### [WHAT IS EXPECTED]
Copy verbatim the block of lines in the entries below whose first line contains "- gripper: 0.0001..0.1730" and whose last line contains "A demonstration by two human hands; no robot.". Leave out all other lines.

┄┄┄┄┄┄┄┄┄┄┄┄┄┄┄┄┄┄┄┄

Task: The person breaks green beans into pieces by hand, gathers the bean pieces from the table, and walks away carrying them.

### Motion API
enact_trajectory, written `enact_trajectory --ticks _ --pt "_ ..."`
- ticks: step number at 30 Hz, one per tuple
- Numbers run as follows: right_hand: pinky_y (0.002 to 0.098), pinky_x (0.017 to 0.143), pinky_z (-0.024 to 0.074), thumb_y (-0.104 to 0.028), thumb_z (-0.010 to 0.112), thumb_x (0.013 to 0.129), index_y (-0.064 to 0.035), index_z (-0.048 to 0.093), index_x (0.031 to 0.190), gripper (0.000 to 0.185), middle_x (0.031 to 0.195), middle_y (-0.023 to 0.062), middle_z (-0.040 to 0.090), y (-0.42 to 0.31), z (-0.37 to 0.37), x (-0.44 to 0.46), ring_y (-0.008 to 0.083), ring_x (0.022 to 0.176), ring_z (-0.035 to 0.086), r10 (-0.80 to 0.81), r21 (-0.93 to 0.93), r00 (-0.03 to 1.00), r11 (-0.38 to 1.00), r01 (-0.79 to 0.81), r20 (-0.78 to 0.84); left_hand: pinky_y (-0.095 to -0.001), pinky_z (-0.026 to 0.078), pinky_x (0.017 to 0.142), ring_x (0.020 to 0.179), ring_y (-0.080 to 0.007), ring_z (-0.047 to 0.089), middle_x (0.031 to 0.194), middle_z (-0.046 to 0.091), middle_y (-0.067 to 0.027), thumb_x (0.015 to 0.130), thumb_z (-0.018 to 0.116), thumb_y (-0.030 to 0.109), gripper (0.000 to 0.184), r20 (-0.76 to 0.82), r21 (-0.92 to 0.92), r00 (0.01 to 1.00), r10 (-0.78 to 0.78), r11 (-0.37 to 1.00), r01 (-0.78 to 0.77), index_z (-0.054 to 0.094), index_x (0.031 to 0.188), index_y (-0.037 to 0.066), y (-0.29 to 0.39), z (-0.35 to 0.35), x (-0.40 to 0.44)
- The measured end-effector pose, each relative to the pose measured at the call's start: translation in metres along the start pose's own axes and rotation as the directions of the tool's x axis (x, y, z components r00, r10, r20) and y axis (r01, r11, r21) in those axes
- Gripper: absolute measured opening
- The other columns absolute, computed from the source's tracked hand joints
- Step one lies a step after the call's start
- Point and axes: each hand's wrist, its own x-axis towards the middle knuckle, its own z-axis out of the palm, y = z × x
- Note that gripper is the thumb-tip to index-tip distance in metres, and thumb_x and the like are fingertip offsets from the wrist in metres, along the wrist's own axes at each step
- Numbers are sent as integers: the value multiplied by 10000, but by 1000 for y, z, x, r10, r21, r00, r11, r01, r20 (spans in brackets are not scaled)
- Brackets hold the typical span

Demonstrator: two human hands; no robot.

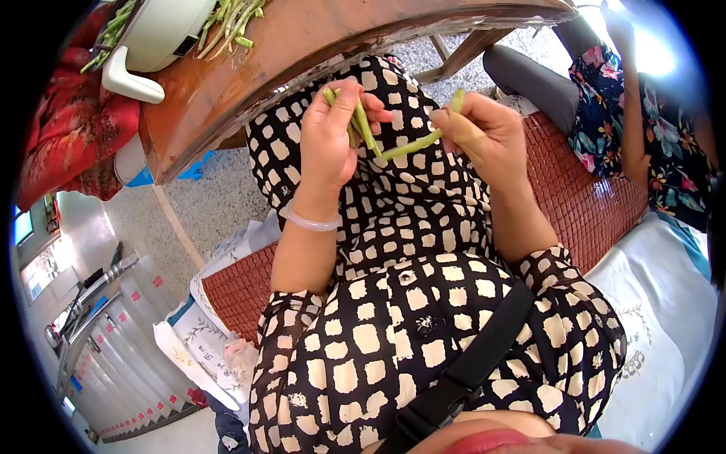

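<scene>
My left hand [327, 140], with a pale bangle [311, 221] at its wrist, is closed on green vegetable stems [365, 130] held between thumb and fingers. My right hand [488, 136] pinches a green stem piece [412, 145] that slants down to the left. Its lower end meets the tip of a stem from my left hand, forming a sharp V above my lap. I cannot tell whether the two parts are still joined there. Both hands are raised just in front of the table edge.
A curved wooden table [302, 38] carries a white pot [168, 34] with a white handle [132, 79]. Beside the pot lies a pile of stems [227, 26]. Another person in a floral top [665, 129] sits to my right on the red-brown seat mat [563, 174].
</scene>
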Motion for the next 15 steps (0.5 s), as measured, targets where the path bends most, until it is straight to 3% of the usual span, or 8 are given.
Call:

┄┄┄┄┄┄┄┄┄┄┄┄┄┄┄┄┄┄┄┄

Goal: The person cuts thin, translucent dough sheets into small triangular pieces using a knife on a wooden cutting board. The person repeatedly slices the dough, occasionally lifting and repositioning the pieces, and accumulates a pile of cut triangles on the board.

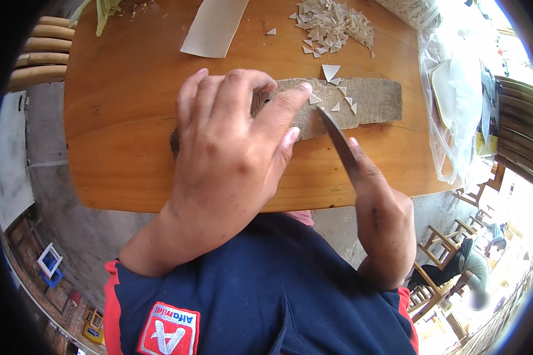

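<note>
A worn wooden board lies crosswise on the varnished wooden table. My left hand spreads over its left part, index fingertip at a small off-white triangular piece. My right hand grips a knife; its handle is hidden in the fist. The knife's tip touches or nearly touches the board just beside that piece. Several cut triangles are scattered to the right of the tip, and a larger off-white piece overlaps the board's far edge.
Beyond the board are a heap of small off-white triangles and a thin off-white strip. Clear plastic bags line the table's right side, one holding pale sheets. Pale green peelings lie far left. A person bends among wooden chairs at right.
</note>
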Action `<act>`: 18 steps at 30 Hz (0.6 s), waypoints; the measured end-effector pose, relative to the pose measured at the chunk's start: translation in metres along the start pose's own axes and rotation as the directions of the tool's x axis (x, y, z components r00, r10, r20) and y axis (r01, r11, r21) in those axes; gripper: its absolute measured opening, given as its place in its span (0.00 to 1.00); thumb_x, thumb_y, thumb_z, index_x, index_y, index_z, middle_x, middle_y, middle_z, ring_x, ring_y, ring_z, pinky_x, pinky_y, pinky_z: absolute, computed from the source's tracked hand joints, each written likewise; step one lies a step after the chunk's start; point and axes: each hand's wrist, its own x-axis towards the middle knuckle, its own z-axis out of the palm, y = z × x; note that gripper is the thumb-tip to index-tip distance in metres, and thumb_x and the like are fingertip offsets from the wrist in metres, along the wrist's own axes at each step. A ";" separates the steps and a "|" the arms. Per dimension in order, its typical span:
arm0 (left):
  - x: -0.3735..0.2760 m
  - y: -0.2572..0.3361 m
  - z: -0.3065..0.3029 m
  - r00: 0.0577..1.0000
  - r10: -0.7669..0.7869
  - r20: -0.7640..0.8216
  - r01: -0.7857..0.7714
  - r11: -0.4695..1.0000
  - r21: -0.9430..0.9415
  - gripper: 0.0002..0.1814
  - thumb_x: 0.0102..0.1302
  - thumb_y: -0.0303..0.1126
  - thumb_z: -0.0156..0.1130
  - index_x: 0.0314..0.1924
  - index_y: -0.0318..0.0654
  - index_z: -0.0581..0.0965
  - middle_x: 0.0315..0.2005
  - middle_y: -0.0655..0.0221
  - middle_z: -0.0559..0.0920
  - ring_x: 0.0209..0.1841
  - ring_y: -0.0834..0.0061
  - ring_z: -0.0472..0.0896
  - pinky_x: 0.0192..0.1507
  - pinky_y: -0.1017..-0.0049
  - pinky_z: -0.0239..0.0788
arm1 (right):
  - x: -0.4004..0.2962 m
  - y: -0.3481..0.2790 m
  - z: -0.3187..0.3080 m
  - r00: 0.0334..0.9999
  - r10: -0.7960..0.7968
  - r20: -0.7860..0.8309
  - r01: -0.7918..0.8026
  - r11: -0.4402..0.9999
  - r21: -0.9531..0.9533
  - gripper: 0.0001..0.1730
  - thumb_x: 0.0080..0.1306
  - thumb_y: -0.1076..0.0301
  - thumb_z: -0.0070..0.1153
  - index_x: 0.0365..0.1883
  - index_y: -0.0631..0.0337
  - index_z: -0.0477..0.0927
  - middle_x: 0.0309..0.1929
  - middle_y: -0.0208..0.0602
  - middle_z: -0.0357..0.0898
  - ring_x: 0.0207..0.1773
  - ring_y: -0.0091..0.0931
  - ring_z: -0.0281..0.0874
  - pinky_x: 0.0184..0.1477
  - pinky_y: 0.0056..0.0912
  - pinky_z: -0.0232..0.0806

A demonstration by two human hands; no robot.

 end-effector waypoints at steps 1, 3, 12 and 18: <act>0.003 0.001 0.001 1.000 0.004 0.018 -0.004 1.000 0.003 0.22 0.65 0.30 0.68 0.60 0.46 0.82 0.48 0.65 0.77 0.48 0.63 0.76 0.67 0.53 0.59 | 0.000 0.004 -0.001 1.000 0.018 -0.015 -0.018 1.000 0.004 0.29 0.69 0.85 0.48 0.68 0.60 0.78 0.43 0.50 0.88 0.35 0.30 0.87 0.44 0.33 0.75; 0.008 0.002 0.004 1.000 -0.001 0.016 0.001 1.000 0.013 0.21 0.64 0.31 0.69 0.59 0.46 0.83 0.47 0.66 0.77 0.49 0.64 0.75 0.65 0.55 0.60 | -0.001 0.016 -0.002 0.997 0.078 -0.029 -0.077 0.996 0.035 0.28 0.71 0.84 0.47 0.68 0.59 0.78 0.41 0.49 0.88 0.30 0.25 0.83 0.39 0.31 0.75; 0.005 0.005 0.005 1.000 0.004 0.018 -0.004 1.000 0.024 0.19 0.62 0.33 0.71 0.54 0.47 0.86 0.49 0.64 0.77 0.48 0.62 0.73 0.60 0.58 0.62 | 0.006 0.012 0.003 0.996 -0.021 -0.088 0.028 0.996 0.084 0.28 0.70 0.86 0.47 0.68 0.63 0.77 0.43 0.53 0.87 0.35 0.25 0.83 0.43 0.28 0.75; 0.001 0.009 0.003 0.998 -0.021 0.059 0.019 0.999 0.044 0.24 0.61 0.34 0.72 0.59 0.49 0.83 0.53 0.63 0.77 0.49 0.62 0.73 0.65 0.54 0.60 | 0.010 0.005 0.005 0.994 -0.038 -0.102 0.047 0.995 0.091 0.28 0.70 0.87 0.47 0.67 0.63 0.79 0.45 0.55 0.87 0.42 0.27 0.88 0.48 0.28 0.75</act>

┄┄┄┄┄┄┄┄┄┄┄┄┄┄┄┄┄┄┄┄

### [RESPONSE BOX]
  - gripper: 0.0001..0.1730
  - thumb_x: 0.0080..0.1306
  - thumb_y: -0.1076..0.0301
  - thumb_z: -0.0070..0.1153
  - index_x: 0.0365..0.1883
  - index_y: -0.0631..0.0337
  - index_z: -0.0477..0.0927
  - middle_x: 0.0309..0.1929
  - middle_y: -0.0208..0.0602
  - middle_z: -0.0357..0.0898
  - ring_x: 0.0207..0.1773
  - ring_y: -0.0091..0.0931
  - ring_z: -0.0281..0.0874
  - pinky_x: 0.0184..0.1477
  - pinky_y: 0.0056..0.0912
  - pinky_z: -0.0232..0.0806

A demonstration by two human hands; no robot.

Nothing else goes with this output.